**ACTION ITEM**
Repeat the listing word for word, but skip any pictures.

»»

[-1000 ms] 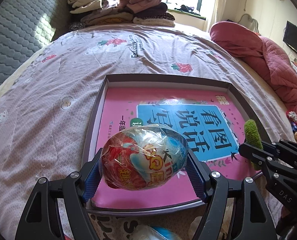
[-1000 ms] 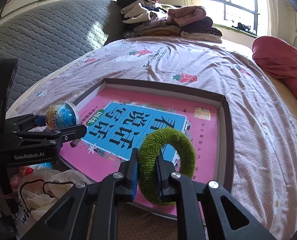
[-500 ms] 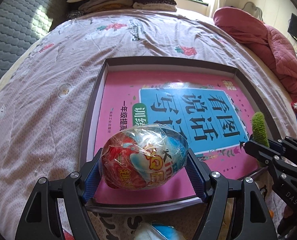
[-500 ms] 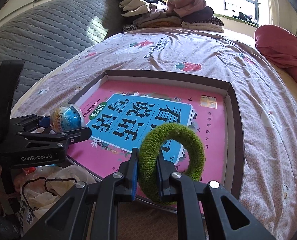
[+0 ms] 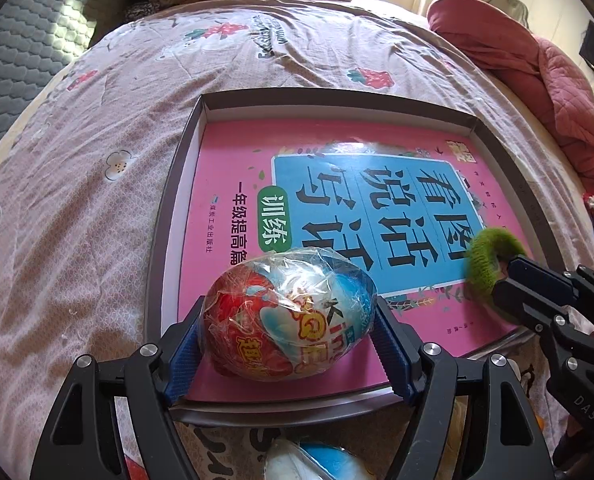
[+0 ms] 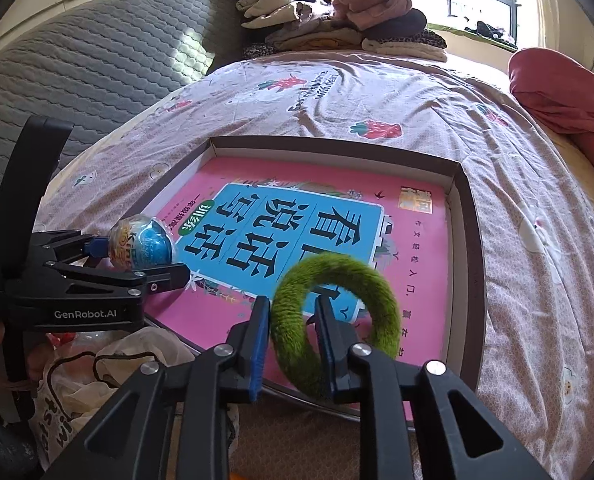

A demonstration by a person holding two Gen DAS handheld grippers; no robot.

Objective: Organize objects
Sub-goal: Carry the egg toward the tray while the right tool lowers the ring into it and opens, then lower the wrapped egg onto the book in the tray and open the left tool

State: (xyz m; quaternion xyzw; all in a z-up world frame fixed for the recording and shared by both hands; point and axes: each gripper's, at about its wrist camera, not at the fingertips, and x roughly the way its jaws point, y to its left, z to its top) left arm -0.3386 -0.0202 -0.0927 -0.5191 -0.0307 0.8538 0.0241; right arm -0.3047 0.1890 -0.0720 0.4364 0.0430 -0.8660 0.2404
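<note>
A foil-wrapped red, white and blue toy egg (image 5: 289,312) is clamped between the blue pads of my left gripper (image 5: 287,311), just above the near left corner of a shallow dark-rimmed box (image 5: 165,240). A pink and blue book (image 5: 225,160) lies flat in the box. From the right wrist view the egg (image 6: 141,244) and the left gripper (image 6: 139,260) are at the left. My right gripper (image 6: 293,304) hangs over the box's near edge with its jaws opening. The fuzzy green ring (image 6: 337,308) still stands between them, blurred and leaning right, no longer squeezed.
The box (image 6: 473,260) lies on a pink floral bedsheet (image 6: 377,92). Folded clothes (image 6: 337,28) are piled at the far end and a red quilt (image 5: 537,60) lies along the right. A white plastic bag (image 6: 97,360) sits below the box's near edge, beside a grey quilted mattress (image 6: 77,60).
The right jaws have spread apart and the green ring, pinched thin before, has puffed out and tipped to the right. The left gripper has tilted further down with the egg still in it.
</note>
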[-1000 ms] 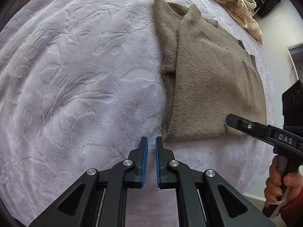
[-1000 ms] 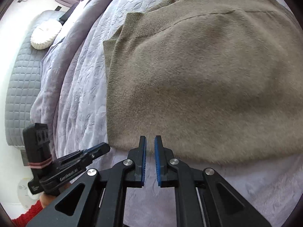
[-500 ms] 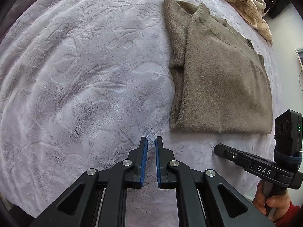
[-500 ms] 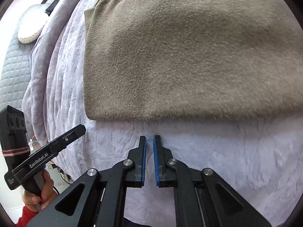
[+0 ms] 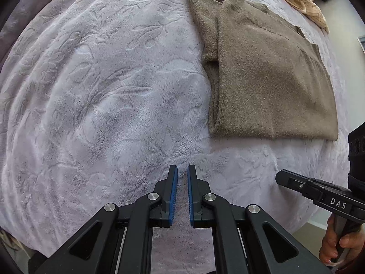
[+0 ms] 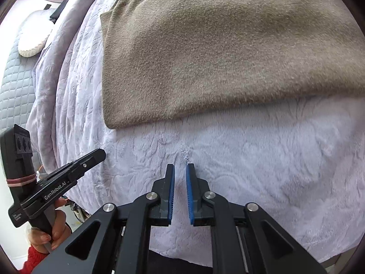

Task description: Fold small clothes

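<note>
Through my left wrist camera, my left gripper (image 5: 181,178) hangs over the pale embossed blanket (image 5: 102,96) with its jaws drawn narrow and nothing between them. The brown knit sweater (image 5: 269,80) lies flat, far and to the right, partly folded, a sleeve tucked along its left edge, its long axis running from near to far. My right gripper (image 5: 279,178) shows at the near right, closer to the sweater's near hem.

Through my right wrist camera, my right gripper (image 6: 180,175) has its jaws just starting to part, still narrow and empty. The sweater (image 6: 216,57) fills the far half, its near hem straight ahead. I judge the right hand better placed to take that hem.
</note>
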`<state>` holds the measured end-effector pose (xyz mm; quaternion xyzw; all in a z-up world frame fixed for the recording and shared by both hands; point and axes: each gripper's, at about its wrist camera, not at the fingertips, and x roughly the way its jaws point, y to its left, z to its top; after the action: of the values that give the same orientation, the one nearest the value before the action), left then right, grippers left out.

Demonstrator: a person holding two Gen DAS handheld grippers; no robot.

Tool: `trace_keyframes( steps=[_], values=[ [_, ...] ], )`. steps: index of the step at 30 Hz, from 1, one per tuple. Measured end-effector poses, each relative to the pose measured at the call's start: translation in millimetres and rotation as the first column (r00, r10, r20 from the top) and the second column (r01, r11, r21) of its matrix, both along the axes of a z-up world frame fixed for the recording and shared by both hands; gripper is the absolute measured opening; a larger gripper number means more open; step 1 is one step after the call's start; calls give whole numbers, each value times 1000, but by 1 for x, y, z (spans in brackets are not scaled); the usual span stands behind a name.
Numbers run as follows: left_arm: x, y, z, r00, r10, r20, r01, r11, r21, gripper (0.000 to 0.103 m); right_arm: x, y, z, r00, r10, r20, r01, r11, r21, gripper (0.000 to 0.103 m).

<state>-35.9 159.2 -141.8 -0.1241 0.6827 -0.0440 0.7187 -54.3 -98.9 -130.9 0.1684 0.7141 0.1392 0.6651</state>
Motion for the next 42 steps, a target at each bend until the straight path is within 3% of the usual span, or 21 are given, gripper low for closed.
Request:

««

**REPLY**
[-1000 ms] 
[-1000 ms] 
[-500 ms] 
[-500 ms] 
[+0 ms] 
[+0 ms] 

A demonstration by a person holding two Gen DAS handheld grippers; no robot.

Objective: Organize objects
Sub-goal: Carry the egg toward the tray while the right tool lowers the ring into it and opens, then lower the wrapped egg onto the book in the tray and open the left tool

State: (xyz m; quaternion xyzw; all in a z-up world frame fixed for the recording and shared by both hands; point and axes: each gripper's, at about its wrist camera, not at the fingertips, and x roughly the way its jaws point, y to its left, z to its top) left arm -0.3386 -0.0202 -0.0927 -0.5191 -0.0307 0.8538 0.0241; right arm -0.3047 0.1890 -0.0720 0.4364 0.0430 -0.8660 0.2404
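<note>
A foil-wrapped red, white and blue toy egg (image 5: 289,312) is clamped between the blue pads of my left gripper (image 5: 287,311), just above the near left corner of a shallow dark-rimmed box (image 5: 165,240). A pink and blue book (image 5: 225,160) lies flat in the box. From the right wrist view the egg (image 6: 141,244) and the left gripper (image 6: 139,260) are at the left. My right gripper (image 6: 293,304) hangs over the box's near edge with its jaws opening. The fuzzy green ring (image 6: 337,308) still stands between them, blurred and leaning right, no longer squeezed.
The box (image 6: 473,260) lies on a pink floral bedsheet (image 6: 377,92). Folded clothes (image 6: 337,28) are piled at the far end and a red quilt (image 5: 537,60) lies along the right. A white plastic bag (image 6: 97,360) sits below the box's near edge, beside a grey quilted mattress (image 6: 77,60).
The right jaws have spread apart and the green ring, pinched thin before, has puffed out and tipped to the right. The left gripper has tilted further down with the egg still in it.
</note>
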[-1000 ms] 
[-1000 ms] 
[-500 ms] 
[-500 ms] 
[+0 ms] 
[+0 ms] 

Task description: Fold small clothes

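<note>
Through my left wrist camera, my left gripper (image 5: 181,178) hangs over the pale embossed blanket (image 5: 102,96) with its jaws drawn narrow and nothing between them. The brown knit sweater (image 5: 269,80) lies flat, far and to the right, partly folded, a sleeve tucked along its left edge, its long axis running from near to far. My right gripper (image 5: 279,178) shows at the near right, closer to the sweater's near hem.

Through my right wrist camera, my right gripper (image 6: 180,175) has its jaws just starting to part, still narrow and empty. The sweater (image 6: 216,57) fills the far half, its near hem straight ahead. I judge the right hand better placed to take that hem.
</note>
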`<state>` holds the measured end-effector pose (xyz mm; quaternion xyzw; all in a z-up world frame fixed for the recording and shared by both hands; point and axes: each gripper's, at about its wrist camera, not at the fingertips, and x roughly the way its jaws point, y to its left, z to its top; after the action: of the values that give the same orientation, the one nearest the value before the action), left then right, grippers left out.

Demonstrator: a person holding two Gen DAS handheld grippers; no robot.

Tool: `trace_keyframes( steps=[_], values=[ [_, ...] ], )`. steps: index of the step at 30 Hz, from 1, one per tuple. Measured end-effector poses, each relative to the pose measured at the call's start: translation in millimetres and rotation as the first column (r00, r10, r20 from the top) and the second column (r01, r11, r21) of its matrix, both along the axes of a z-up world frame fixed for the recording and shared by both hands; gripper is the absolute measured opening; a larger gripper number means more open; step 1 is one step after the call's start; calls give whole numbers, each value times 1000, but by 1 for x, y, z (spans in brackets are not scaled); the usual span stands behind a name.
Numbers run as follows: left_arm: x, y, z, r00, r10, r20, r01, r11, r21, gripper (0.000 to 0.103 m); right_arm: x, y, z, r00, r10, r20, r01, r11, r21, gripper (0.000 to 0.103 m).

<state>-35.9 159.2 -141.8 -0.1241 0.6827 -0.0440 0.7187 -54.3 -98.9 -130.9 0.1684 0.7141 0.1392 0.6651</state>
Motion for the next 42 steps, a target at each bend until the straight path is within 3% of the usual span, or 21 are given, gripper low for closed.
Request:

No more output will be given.